Entries provided =>
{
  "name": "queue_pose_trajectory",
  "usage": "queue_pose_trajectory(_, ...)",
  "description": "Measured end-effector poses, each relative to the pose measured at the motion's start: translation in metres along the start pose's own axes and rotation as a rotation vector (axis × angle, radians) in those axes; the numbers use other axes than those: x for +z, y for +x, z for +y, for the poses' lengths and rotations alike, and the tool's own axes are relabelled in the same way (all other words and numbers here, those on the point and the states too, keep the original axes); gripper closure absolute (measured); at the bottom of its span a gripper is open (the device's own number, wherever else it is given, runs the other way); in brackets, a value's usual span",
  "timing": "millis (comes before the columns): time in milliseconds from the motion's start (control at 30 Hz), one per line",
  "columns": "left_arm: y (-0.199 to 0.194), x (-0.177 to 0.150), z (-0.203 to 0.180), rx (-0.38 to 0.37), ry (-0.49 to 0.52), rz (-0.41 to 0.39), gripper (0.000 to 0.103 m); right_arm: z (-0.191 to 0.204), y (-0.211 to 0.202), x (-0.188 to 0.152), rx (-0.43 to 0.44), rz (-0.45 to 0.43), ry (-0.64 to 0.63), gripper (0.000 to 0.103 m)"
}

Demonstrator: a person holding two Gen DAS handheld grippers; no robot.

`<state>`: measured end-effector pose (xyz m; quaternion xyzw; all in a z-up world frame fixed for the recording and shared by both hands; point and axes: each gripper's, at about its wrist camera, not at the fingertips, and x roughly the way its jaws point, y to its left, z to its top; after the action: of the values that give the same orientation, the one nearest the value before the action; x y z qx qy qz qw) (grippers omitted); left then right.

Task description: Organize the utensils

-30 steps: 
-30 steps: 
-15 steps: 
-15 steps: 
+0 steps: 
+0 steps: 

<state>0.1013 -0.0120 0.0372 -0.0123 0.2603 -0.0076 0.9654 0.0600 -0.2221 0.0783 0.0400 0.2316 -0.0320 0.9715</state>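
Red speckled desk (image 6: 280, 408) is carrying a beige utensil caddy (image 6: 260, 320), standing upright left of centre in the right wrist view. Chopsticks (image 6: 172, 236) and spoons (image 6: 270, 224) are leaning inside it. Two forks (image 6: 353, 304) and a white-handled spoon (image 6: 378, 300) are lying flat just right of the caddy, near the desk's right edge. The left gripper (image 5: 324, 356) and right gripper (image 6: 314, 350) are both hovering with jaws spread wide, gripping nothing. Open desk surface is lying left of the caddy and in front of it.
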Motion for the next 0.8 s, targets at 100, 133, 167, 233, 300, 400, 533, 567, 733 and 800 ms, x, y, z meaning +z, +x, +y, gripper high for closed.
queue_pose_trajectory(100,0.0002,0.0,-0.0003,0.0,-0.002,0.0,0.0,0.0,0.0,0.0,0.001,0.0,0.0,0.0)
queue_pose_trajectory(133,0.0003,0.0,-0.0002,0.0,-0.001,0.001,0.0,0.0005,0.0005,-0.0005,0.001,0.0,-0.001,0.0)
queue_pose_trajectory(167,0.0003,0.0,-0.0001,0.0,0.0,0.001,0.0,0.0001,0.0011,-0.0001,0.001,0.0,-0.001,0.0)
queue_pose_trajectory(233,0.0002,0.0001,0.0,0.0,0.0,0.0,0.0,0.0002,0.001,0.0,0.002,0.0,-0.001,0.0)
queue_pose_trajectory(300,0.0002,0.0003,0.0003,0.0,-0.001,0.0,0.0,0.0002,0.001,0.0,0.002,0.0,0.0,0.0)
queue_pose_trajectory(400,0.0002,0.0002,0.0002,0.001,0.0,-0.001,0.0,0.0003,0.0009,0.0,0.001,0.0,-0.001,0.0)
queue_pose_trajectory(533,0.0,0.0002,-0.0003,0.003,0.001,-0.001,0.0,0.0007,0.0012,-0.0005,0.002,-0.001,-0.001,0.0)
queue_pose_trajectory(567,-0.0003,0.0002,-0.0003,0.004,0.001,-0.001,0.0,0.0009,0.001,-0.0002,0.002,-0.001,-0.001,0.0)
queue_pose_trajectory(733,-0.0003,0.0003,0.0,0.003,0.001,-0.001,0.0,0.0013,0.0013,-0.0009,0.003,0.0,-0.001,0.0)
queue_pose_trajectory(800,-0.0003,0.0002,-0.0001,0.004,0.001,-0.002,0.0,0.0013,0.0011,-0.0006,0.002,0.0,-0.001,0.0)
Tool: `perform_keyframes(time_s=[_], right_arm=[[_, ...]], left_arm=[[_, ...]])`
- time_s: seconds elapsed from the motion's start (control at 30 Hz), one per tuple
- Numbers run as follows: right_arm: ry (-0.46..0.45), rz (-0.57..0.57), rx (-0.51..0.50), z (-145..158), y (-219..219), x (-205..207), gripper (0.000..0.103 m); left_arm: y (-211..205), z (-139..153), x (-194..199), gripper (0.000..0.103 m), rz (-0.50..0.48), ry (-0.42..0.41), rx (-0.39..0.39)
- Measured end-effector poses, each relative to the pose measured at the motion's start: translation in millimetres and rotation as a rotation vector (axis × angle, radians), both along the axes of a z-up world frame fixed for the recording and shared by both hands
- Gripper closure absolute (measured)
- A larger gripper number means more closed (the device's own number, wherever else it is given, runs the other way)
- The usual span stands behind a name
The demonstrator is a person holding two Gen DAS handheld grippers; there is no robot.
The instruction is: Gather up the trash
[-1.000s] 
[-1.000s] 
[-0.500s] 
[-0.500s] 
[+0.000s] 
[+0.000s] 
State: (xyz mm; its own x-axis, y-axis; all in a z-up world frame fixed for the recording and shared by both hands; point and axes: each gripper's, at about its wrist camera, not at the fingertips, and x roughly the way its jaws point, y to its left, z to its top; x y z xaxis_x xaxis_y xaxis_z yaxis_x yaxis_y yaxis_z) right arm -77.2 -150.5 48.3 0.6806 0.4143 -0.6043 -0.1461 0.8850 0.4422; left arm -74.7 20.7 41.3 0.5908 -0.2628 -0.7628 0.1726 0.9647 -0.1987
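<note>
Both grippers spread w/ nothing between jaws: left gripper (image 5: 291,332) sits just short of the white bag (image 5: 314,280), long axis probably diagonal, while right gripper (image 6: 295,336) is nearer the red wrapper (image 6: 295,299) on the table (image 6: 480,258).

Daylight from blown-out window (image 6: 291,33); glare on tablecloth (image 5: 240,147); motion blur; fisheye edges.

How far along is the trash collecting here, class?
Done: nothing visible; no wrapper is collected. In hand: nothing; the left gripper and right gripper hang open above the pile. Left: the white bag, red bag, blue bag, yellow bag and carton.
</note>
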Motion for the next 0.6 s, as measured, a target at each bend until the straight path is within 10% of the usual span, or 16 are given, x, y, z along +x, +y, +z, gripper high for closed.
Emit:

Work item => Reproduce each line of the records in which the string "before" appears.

Exercise answer =>
  "timing": "millis (comes before the columns): time in milliseconds from the motion's start (control at 30 Hz), one per line",
`<state>`: measured end-effector pose (xyz m; quaternion xyzw; all in a z-up world frame fixed for the recording and shared by both hands; point and axes: each gripper's, at about its wrist camera, not at the fingertips, and x roughly the way its jaws point, y to its left, z to its top; after the action: of the values that give the same orientation, the one nearest the value before the action; x y z qx qy qz qw) (grippers omitted); left then right.

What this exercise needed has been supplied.